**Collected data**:
....................

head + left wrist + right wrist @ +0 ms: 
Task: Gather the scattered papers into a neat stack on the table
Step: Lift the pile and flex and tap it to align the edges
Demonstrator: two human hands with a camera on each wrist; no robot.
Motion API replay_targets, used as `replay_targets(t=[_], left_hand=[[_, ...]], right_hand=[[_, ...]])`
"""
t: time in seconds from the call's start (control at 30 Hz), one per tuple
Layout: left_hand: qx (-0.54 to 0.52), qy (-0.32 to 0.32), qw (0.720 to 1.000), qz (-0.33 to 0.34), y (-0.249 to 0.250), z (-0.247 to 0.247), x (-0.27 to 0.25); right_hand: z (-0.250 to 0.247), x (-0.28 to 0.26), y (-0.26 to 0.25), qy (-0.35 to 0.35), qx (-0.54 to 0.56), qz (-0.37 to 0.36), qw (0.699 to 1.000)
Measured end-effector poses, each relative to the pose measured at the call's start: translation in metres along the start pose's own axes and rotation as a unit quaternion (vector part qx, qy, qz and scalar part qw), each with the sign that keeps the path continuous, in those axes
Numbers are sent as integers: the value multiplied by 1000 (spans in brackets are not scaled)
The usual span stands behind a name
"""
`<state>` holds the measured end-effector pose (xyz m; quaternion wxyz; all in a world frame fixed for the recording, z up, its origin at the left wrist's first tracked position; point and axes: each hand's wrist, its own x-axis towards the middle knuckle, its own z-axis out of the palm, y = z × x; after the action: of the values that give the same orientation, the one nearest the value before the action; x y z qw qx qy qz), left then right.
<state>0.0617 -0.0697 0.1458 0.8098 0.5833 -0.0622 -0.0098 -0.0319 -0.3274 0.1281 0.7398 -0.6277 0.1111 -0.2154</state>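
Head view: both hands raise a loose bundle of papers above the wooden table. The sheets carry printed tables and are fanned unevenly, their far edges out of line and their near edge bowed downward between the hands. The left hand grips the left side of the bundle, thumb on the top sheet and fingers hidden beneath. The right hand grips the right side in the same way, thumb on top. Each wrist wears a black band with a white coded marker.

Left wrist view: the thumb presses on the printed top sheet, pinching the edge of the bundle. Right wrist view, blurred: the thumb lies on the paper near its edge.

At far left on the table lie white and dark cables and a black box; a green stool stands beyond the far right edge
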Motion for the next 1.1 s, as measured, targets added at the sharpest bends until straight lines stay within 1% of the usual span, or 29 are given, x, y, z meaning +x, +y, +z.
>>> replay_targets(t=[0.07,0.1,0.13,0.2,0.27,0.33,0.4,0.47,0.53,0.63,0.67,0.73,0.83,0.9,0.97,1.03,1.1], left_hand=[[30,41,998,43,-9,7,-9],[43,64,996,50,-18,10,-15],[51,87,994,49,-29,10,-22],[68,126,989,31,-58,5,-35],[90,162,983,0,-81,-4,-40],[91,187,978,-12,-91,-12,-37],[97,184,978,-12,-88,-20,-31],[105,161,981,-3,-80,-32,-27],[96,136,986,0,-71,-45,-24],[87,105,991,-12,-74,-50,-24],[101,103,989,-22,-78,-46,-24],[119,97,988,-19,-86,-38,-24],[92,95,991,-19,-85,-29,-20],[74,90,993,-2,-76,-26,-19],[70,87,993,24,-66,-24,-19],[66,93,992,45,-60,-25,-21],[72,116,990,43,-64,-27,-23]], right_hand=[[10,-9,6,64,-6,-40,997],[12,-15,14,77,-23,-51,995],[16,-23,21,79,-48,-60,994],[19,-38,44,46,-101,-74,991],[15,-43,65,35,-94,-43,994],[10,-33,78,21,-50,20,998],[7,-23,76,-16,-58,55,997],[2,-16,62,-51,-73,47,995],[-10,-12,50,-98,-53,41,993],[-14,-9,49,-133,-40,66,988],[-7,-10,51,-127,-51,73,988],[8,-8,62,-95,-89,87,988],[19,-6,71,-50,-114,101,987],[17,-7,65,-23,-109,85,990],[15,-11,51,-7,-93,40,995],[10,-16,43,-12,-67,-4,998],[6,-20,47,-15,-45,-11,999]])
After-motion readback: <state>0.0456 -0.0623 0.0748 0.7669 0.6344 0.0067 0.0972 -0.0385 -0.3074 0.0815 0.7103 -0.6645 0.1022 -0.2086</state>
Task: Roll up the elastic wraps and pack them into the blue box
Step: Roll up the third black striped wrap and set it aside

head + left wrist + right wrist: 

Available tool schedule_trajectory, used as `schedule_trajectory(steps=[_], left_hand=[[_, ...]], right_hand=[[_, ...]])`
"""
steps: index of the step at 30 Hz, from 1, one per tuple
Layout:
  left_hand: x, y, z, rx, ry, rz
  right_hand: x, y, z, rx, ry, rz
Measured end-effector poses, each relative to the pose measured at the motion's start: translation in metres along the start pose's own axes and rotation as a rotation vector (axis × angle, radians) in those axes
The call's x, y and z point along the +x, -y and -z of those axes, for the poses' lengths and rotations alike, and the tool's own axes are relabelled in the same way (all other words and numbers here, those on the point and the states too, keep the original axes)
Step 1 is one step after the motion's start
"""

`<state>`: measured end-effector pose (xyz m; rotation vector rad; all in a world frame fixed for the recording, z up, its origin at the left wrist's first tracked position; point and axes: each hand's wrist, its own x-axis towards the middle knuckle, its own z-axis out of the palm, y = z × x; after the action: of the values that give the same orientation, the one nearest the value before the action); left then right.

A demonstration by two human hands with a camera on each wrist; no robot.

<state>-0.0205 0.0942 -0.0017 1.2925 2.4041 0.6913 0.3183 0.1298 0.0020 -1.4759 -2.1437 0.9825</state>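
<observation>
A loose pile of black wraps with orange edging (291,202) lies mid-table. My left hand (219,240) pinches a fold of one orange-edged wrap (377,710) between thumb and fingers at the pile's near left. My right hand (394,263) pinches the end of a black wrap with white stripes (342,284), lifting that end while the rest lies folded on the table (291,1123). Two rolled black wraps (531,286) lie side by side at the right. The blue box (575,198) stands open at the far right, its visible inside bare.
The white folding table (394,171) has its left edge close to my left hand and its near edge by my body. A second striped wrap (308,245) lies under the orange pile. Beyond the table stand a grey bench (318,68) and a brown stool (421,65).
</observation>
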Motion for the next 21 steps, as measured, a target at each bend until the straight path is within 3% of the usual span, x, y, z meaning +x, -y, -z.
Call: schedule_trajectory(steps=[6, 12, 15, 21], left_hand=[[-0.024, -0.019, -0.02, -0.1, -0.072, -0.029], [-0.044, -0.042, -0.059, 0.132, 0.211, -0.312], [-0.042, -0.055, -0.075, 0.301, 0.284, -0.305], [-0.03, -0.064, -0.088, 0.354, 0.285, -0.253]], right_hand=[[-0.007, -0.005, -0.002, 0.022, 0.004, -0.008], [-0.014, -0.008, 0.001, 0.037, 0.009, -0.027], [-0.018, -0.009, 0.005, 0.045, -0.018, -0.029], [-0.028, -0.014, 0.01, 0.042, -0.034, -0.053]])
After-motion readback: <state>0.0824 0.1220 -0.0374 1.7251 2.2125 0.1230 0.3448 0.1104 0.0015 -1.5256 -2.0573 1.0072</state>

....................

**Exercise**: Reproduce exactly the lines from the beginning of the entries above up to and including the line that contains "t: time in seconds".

**Written response**:
head + left wrist + right wrist @ +0 ms: 
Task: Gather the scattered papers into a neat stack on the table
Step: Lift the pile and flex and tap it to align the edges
Demonstrator: two human hands with a camera on each wrist; no robot.
Motion API replay_targets, used as `replay_targets(t=[_], left_hand=[[_, ...]], right_hand=[[_, ...]])`
"""
t: time in seconds from the call's start (control at 30 Hz), one per tuple

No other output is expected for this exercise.